Baked Feta Tomato Pasta

This recipe adapts the viral baked feta pasta trend into a comforting, flavorful meal perfect for busy weeknights. As the feta melts and the tomatoes burst in the oven, you create a rich sauce that pairs well with your favorite pasta. This dish brings a sense of warmth and nostalgia to your table.
Prep Time 10 minutes
Cook Time 35 minutes
Total Time 45 minutes
Servings: 4 people
Course: Dinner
Cuisine: Italian-inspired
Calories: 430

Ingredients
  

Pasta
  • 8 ounces cavatappi pasta or pasta of choice
Sauce Ingredients
  • 2 pints cherry tomatoes
  • 8 ounce block feta cheese
  • 1/2 cup extra virgin olive oil
  • 1/4 teaspoon salt
  • 1/4 teaspoon black pepper
  • 2 garlic cloves minced
  • 1/4 cup fresh basil packed and chopped plus more for serving

Equipment

  • Rectangular Ceramic Baking Dish (9x13)
  • Anodized Nonstick Cookware

Method
 

  1. Preheat your oven to 400°F. Place the cherry tomatoes in an oven-safe baking dish.
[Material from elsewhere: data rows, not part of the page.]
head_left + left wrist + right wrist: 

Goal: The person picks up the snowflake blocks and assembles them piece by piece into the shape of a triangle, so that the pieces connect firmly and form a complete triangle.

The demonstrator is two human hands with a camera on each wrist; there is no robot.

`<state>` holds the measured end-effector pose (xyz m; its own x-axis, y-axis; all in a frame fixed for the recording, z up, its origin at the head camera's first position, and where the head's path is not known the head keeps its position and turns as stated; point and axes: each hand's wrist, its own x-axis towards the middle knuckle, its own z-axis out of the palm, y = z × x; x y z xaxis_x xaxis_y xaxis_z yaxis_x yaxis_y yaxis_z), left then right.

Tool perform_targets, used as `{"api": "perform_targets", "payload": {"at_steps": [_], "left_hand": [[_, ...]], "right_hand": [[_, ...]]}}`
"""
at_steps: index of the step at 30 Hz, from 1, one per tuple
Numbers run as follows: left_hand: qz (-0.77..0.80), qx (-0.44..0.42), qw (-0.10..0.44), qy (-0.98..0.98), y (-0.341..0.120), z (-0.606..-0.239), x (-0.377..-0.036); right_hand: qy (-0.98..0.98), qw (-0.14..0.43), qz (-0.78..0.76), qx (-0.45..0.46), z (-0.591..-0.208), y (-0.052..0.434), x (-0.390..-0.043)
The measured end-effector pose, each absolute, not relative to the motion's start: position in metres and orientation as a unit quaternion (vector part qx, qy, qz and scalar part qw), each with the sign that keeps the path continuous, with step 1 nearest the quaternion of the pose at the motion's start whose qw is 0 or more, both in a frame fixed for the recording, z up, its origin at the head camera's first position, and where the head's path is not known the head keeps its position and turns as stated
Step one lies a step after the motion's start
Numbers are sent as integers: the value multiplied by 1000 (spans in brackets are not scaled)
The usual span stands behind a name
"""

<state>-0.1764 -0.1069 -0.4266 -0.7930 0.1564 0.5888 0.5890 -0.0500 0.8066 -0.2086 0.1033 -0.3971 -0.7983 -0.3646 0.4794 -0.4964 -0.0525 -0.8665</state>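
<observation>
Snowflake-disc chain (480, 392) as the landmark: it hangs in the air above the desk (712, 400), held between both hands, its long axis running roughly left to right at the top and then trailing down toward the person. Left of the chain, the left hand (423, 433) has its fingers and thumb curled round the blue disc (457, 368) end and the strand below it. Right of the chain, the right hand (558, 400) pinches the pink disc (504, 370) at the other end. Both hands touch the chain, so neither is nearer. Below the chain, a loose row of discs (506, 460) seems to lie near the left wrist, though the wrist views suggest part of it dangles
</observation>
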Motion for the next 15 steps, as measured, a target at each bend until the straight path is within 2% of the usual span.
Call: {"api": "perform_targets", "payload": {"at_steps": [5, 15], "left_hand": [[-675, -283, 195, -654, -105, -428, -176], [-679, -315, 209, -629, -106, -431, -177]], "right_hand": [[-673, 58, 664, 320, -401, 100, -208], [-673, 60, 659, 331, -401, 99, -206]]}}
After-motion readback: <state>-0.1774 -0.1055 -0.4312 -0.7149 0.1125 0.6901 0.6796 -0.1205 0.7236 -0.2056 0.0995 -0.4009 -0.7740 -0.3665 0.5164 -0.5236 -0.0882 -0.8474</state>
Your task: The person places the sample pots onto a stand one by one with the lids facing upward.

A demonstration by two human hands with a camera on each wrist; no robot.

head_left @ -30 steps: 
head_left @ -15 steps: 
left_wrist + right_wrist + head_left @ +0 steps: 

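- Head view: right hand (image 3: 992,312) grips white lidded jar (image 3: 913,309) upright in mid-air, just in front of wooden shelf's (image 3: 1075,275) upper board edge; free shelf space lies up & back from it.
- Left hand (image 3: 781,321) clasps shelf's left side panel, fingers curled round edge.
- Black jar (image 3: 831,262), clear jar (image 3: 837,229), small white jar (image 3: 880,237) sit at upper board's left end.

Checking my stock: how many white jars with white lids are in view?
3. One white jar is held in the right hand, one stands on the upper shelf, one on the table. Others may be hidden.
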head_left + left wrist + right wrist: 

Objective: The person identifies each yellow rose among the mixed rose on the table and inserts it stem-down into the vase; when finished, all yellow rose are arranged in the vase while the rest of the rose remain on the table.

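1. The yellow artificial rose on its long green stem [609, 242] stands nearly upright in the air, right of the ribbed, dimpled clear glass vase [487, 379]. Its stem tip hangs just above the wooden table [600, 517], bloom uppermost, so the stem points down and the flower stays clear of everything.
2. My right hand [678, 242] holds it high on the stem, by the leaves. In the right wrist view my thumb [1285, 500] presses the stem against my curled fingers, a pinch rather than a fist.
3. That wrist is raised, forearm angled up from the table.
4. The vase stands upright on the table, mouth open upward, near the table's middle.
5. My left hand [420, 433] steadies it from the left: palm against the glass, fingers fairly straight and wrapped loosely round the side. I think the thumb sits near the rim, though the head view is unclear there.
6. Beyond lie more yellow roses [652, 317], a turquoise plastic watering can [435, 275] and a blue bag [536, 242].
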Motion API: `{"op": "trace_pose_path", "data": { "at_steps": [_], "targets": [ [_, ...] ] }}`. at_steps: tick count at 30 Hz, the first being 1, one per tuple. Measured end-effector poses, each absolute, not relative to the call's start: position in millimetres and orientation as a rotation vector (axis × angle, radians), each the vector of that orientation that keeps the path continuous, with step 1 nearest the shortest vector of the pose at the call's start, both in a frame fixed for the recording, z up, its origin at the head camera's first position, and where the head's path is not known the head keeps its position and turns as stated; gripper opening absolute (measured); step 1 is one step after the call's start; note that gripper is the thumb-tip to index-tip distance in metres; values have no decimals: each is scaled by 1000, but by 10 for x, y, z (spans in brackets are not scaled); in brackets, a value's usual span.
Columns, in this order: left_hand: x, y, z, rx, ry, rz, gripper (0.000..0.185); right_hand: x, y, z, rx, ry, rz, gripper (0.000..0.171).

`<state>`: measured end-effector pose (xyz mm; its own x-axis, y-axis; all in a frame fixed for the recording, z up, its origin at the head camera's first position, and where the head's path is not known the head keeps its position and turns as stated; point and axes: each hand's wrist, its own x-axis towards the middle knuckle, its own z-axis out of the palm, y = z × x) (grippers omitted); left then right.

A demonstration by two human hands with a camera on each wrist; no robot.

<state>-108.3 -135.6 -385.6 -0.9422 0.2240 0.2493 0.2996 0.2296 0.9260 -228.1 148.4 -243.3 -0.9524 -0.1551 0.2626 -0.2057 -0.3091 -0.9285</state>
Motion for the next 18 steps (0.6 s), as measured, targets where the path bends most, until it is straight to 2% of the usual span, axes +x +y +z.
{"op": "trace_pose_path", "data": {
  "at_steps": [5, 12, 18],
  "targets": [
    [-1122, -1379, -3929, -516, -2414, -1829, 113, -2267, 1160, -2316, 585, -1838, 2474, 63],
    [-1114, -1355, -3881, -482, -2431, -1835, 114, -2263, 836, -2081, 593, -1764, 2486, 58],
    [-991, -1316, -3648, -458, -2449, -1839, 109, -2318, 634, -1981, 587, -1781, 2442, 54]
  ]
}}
Pour the olive oil over the tomatoes and season with salt and pepper. Toss everything until it is well combined.
  2. Place the block of feta cheese in the middle of the baking dish, surrounded by the cherry tomatoes. Flip the feta a couple times to coat it with the olive oil and seasoning.
  3. Bake in the preheated oven for 35 minutes, until the cherry tomatoes burst and the feta cheese melts.
  4. While the tomatoes and feta are baking, cook the pasta in a pot of salted water according to package instructions until al dente. Drain the pasta, reserving 1/2 cup of the cooking liquid in case you want to add it later.
  5. Immediately add the minced garlic and chopped basil leaves to the cooked tomatoes and feta. Toss everything together to combine.
  6. Transfer the cooked pasta to the baking dish and toss to combine everything. Garnish with more fresh basil and serve warm.

Nutrition

Calories: 430kcalCarbohydrates: 36gProtein: 12gFat: 27gSaturated Fat: 8gCholesterol: 34mgSodium: 548mgPotassium: 460mgFiber: 2gSugar: 5gVitamin A: 984IUVitamin C: 36mgCalcium: 216mgIron: 2mg

Notes

Store any leftovers in an airtight container. They will last about 3-4 days in the refrigerator. You can use any pasta shape instead of cavatappi, or use gluten-free pasta if needed. Cherry tomatoes provide the best flavor, but you can substitute them with regular whole tomatoes or canned diced tomatoes.